Department of Ecology & Evolution, University of Lausanne, Switzerland.
J Theor Biol. 2022 Dec 21;555:111282. doi: 10.1016/j.jtbi.2022.111282. Epub 2022 Sep 27.
This paper formalizes selection on a quantitative trait affecting the evolution of behavior (or development) rules through which individuals act and react with their surroundings. Combining Hamilton's marginal rule for selection on scalar traits and concepts from optimal control theory, a necessary first-order condition for the evolutionary stability of the trait in a group-structured population is derived. The model, which is of intermediate level of complexity, fills a gap between the formalization of selection on evolving traits that are directly conceived as actions (no phenotypic plasticity) and selection on evolving traits that are conceived as strategies or function valued actions (complete phenotypic plasticity). By conceptualizing individuals as open deterministic dynamical systems expressing incomplete phenotypic plasticity, the model captures selection on a large class of phenotypic expression mechanisms, including developmental pathways and learning under life-history trade-offs. As an illustration of the results, a first-order condition for the evolutionary stability of behavior response rules from the social evolution literature is re-derived, strengthened, and generalized. All results of the paper also generalize directly to selection on multidimensional quantitative traits affecting behavior rule evolution, thereby covering neural and gene network evolution.
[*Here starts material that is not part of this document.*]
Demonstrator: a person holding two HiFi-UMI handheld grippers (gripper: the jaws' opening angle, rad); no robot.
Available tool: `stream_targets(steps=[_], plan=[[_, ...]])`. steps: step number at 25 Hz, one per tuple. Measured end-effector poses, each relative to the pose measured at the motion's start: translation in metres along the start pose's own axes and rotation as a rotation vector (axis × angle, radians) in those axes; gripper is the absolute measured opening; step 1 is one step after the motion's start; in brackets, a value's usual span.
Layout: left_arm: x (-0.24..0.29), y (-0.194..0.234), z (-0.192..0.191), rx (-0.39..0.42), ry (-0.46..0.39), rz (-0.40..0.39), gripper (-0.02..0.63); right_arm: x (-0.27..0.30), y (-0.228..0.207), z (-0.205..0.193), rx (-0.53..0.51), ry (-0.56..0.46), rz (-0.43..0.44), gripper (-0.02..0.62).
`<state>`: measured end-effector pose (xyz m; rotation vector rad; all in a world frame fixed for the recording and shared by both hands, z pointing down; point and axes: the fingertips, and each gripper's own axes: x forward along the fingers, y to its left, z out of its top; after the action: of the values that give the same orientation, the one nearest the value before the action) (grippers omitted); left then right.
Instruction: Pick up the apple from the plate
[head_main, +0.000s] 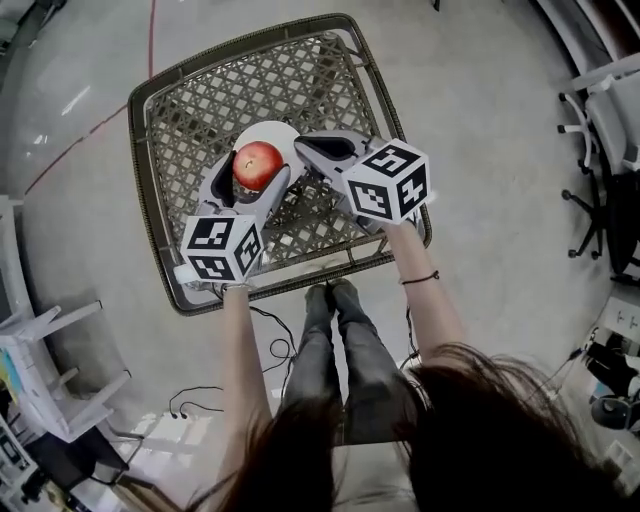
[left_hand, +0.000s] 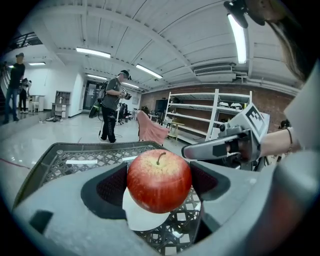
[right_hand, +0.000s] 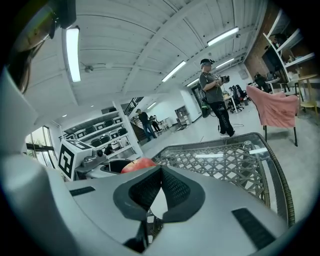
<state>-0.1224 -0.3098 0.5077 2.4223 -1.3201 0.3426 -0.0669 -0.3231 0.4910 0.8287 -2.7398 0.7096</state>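
Observation:
A red apple (head_main: 258, 163) sits between the two pads of my left gripper (head_main: 256, 170), which is shut on it. In the left gripper view the apple (left_hand: 159, 181) fills the gap between the jaws, stem up, and the white plate (left_hand: 142, 218) shows just beneath it. From the head view the plate (head_main: 274, 131) lies near the middle of the woven table (head_main: 200, 110). My right gripper (head_main: 306, 149) hovers just right of the apple, shut with nothing in it. In the right gripper view its jaws (right_hand: 160, 172) meet, and the apple (right_hand: 138, 164) peeks over them at left.
The table (right_hand: 235, 160) has a raised dark rim all round. The person's legs (head_main: 335, 340) stand at its near edge, with cables (head_main: 270, 350) on the floor. White furniture (head_main: 40, 380) stands at left, office chairs (head_main: 600, 150) at right. A bystander (left_hand: 111, 106) and shelving (left_hand: 200, 117) are farther off.

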Motion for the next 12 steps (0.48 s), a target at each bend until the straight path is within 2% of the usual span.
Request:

本文形式化了选择对影响行为(或发育)规则的定量特征的选择,个体通过这些规则与周围环境相互作用和反应。通过将 Hamilton 对标量特征选择的边缘规则与最优控制理论的概念相结合,推导出群体结构种群中特征进化稳定性的必要一阶条件。该模型具有中等复杂程度,填补了直接作为行为(无表型可塑性)而进化的特征选择与作为策略或功能值行为(完全表型可塑性)而进化的特征选择之间的空白。通过将个体概念化为表达不完全表型可塑性的开放确定性动力系统,该模型捕获了对包括发育途径和在生活史权衡下学习在内的大量表型表达机制的选择。作为结果的说明,重新推导、强化和推广了来自社会进化文献的行为反应规则进化的一阶稳定性条件。本文的所有结果也直接推广到影响行为规则进化的多维定量特征的选择,从而涵盖了神经和基因网络进化。